Craniosacral Therapy (CST) May Be Effective in the Treatment of Headache
A Feasibility Study
Sponsor: University of North Carolina, Chapel Hill Collaborator: National Center for Complementary and Alternative Medicine (NCCAM) Information provided by (Responsible Party): Douglas Mann, MD, University of North Carolina, Chapel Hill
Purpose
Treatment of migraine continues to be a major health problem today, despite many new pharmacological therapies. Limited clinical experience suggests that craniosacral therapy (CST) may be effective in the treatment of headache, including migraine.
The primary aim of this proposal is to gather quality preliminary data on the usefulness of CST as an adjunct to conventional care for patients with migraine and to determine the feasibility of a larger, randomized clinical trial of CST in patients with migraine.
Craniosacral therapists use a technique of gentle palpation of the head, neck and spine to release restrictions in cranial and peri-spinal tissues that are believed to contribute to a variety of health problems including headache.
It is estimated that more than 2 million visits to CST practitioners are made each year, with more than 10 per cent of those for the complaint of headache.
There has been no rigorous research examining the usefulness of CST for patients with migraine despite the impression of beneficial effects.
Our limited preliminary data show significant, sustained benefit of CST in a small group of patients with migraine.
The First Specific Aim is to determine the feasibility of developing a clinical trial comparing craniosacral therapy versus low-strength static magnets (attention-control complementary therapy) as a treatment for preventing migraine headaches.
Patients with migraine, with or without aura, under care of a neurologist will be studied. After an 8-week baseline period, they will be randomized to one of two groups: 1) usual medical care plus 8 weeks of CST; or 2) usual medical care plus 8 weeks of attention-control complementary treatment. Primary outcome measures will include: 1) headache-related quality of life, 2) headache frequency, and 3) perceived benefit in those receiving treatment.
The Second Specific Aim is to identify relevant secondary outcomes associated with usual care plus adjunctive craniosacral therapy for migraine. Data collection will include demographics, headache intensity and duration, health status, headache-related disability, health care utilization, and medication use.
The Third Specific Aim is to identify and find solutions for potential problems in conducting a larger clinical trial to assess the efficacy of CST for the prevention of migraine. Patients will be recruited from the University of North Carolina Headache Clinic and from local neurological practices.

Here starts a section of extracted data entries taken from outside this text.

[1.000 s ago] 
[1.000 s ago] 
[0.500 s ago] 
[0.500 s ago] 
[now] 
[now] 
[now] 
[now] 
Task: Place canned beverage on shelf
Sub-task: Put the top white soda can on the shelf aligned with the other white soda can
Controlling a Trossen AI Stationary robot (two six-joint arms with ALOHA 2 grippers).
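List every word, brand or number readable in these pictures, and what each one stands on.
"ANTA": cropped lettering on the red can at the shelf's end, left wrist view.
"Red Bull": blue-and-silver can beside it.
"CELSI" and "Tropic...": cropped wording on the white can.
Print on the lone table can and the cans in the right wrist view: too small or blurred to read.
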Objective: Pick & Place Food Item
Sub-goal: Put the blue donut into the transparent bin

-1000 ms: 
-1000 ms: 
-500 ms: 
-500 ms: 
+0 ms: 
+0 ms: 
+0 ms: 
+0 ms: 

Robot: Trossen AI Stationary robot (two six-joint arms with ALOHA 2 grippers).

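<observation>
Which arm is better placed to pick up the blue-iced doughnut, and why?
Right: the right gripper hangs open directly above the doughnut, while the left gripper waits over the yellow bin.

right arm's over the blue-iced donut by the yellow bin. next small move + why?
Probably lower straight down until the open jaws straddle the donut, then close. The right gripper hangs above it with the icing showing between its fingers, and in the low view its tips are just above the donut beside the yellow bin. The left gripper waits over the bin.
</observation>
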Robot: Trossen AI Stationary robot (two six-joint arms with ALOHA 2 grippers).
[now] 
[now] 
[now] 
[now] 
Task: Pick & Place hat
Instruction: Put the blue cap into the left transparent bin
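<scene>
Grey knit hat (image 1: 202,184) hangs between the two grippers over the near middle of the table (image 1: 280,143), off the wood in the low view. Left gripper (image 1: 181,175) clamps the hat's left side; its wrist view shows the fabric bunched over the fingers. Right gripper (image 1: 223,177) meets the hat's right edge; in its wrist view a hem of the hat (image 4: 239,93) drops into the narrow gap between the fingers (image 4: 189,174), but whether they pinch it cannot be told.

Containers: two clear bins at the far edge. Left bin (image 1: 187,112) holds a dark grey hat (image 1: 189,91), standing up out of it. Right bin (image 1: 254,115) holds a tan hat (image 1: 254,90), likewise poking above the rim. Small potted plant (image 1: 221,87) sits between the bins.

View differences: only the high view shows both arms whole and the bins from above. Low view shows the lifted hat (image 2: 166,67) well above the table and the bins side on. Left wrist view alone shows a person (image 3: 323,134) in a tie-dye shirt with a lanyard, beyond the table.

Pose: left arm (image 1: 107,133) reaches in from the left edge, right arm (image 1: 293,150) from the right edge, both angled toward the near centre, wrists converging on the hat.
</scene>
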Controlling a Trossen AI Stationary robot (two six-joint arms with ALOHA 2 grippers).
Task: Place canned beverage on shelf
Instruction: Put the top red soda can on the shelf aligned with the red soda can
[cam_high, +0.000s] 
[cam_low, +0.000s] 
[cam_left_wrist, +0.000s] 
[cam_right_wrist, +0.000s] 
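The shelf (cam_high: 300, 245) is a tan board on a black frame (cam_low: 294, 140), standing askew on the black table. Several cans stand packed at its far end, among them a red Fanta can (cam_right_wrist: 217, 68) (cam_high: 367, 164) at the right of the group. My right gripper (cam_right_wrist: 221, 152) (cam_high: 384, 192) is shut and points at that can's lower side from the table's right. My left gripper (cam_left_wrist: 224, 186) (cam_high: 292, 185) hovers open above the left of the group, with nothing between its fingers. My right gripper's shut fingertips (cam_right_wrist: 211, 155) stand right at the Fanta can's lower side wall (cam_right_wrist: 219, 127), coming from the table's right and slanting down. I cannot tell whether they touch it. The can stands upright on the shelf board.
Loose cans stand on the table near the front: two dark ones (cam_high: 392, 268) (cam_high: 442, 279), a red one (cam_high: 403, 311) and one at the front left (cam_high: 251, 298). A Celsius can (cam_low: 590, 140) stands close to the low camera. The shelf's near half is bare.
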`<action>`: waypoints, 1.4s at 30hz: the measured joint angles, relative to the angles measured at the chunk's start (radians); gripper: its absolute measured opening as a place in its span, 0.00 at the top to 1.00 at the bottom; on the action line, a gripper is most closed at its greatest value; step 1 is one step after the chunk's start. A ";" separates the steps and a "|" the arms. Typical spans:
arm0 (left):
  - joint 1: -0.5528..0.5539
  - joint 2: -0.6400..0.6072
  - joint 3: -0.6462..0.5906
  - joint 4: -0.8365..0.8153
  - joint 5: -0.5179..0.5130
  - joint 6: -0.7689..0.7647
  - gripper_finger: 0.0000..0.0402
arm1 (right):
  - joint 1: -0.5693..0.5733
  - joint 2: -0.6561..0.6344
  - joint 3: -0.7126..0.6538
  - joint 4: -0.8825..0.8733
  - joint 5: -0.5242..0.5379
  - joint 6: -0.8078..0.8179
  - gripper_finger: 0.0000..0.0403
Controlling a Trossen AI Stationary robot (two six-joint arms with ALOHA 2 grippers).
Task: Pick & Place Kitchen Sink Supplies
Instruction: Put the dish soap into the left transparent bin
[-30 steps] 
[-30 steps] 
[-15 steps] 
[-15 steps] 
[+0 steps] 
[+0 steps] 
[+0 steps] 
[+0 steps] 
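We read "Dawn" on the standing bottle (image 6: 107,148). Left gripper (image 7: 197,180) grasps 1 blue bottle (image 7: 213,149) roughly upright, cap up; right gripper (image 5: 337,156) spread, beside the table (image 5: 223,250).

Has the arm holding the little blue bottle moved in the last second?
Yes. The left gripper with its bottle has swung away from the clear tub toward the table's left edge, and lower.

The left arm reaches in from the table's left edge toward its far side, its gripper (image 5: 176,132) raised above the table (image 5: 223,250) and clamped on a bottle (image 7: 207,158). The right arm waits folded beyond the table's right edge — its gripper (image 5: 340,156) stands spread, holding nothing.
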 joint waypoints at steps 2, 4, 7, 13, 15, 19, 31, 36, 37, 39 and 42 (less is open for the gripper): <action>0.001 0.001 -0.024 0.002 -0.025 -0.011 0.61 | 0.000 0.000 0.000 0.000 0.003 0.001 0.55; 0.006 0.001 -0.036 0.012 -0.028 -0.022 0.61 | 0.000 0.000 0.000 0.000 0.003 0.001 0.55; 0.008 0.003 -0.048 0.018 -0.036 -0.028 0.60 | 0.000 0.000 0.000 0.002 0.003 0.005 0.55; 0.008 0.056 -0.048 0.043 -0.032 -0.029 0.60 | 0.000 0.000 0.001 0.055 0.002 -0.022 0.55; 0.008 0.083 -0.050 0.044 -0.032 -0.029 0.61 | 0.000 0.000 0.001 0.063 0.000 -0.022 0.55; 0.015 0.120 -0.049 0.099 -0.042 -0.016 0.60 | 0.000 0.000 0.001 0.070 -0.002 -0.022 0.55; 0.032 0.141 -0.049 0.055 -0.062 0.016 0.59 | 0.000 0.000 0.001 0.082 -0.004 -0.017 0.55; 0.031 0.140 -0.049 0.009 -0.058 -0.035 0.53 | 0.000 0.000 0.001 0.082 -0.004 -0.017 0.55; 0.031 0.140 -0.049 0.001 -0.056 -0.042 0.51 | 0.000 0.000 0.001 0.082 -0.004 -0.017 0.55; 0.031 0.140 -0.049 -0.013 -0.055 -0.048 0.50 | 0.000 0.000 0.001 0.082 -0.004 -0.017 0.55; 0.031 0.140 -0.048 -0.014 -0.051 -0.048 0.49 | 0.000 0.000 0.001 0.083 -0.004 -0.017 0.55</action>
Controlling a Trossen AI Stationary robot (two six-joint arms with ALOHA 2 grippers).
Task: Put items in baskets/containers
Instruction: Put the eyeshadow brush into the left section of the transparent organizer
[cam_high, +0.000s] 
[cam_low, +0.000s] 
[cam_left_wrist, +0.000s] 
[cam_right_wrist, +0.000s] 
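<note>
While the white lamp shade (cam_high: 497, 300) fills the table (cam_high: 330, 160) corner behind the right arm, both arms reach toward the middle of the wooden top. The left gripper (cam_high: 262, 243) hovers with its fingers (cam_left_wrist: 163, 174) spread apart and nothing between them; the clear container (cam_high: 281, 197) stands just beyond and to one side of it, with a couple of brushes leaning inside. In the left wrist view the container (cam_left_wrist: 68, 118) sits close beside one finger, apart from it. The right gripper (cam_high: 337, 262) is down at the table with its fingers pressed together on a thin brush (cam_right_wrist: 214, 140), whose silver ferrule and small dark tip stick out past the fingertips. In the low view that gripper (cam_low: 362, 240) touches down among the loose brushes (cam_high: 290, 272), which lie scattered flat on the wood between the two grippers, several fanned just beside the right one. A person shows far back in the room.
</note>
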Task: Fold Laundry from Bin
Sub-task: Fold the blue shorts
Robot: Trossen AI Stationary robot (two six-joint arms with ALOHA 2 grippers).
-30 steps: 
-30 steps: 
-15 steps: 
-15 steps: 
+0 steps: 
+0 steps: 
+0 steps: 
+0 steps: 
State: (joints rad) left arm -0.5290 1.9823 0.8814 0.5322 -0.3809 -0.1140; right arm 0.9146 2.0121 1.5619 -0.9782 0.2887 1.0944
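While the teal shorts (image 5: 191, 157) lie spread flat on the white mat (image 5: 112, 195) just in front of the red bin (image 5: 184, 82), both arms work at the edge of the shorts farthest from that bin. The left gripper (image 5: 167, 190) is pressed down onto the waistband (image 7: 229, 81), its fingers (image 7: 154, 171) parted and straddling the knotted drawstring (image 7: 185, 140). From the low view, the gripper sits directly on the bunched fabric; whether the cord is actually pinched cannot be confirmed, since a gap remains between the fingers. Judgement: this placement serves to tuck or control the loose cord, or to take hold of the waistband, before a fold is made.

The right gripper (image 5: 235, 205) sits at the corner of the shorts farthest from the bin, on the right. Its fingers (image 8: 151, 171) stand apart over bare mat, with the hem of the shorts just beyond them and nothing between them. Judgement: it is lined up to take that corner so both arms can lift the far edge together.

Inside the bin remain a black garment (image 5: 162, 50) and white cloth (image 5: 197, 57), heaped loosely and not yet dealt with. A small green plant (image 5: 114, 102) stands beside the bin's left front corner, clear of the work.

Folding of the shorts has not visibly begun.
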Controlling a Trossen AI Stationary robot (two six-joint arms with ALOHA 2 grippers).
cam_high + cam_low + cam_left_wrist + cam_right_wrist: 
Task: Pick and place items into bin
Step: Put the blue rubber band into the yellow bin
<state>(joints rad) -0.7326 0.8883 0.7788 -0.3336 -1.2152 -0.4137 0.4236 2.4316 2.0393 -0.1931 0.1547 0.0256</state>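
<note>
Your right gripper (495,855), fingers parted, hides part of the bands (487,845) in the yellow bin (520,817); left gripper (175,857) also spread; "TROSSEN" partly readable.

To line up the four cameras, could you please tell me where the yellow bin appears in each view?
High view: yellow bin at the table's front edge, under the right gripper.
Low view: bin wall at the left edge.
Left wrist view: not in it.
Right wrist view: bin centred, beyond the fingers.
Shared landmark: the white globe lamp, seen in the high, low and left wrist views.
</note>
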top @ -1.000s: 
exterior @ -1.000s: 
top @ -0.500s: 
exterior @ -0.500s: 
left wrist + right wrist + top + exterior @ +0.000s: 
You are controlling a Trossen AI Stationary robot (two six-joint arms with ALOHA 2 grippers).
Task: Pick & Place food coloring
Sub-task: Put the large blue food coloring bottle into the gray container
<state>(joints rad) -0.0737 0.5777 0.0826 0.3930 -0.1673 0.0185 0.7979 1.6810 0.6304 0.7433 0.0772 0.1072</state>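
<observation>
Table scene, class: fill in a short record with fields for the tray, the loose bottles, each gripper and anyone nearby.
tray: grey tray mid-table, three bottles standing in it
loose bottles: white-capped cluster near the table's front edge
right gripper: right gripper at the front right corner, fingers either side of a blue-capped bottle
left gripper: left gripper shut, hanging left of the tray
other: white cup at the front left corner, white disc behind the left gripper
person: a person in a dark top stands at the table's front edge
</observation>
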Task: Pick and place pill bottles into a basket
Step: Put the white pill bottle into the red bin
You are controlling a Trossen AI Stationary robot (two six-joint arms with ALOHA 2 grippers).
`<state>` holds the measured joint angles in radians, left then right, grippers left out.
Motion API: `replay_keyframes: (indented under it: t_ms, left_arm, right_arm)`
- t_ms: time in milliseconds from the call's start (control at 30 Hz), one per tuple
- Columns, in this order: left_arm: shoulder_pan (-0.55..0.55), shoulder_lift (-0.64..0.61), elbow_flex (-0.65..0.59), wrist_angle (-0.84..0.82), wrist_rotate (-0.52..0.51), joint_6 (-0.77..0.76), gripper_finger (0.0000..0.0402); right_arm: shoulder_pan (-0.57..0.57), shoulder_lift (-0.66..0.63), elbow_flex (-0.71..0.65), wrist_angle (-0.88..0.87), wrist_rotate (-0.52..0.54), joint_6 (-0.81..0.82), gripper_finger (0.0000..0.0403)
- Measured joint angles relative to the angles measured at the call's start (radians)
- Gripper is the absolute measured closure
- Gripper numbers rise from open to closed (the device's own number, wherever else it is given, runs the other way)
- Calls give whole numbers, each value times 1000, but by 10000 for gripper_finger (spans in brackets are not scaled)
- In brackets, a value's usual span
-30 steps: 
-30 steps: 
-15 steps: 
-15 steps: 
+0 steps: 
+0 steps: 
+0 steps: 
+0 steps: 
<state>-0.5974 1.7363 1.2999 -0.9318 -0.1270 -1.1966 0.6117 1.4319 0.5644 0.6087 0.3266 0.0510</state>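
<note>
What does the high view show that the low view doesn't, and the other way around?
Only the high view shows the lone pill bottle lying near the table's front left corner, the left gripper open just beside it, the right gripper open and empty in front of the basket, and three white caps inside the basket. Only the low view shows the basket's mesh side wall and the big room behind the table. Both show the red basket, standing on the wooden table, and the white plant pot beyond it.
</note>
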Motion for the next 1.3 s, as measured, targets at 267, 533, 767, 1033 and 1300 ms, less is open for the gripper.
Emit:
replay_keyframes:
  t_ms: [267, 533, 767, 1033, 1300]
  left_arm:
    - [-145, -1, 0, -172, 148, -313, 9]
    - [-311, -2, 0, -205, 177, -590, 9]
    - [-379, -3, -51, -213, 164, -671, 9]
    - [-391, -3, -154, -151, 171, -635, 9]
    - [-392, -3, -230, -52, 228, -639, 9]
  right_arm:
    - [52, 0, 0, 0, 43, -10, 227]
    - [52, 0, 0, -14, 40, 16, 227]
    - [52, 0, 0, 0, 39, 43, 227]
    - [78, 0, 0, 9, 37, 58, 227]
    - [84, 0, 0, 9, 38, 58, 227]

Duration of the study for each subject is 16 weeks. Length of the entire project is 2 years.
Background
Migraine affects approximately 20% of the population. Conventional care for migraine is suboptimal; overuse of medications for the treatment of episodic migraines is a risk factor for developing chronic daily headache. The study of non-pharmaceutical approaches for prevention of migraine headaches is therefore warranted. Craniosacral therapy (CST) is a popular non-pharmacological approach to the treatment or prevention of migraine headaches for which there is limited evidence of safety and efficacy. In this paper, we describe an ongoing feasibility study to assess the safety and efficacy of CST in the treatment of migraine, using a rigorous and innovative randomized controlled study design involving low-strength static magnets (LSSM) as an attention control intervention.
Methods
The trial is designed to test the hypothesis that, compared to those receiving usual care plus a treatment with low-strength static magnets (attention-control complementary therapy), subjects receiving usual medical care plus CST will demonstrate significant improvement in: quality-of-life as measured by the Headache Impact Test (HIT-6); reduced frequency of migraine; and a perception of clinical benefit. Criteria for inclusion are either gender, age > 11, English or Spanish speaking, meeting the International Classification of Headache Disorders (ICHD) criteria for migraine with or without aura, a headache frequency of 5 to 15 per month over at least two years. After an 8 week baseline phase, eligible subjects are randomized to either CST or an attention control intervention, low strength static magnets (LSSM). To evaluate possible therapist bias, videotaped encounters are analyzed to assess for any systematic group differences in interactions with subjects.
Results
169 individuals have been screened for eligibility, of which 109 were eligible for the study. Five did not qualify during the baseline phase because of inadequate headache frequency. Nineteen have withdrawn from the study after giving consent.
Conclusion
This report endorses the feasibility of undertaking a rigorous randomized clinical trial of CST for migraine using a standardized CST protocol and an innovative control protocol developed for the study. Subjects are able and willing to complete detailed headache diaries during an 8-week baseline period, with few dropouts during the study period, indicating the acceptability of both interventions.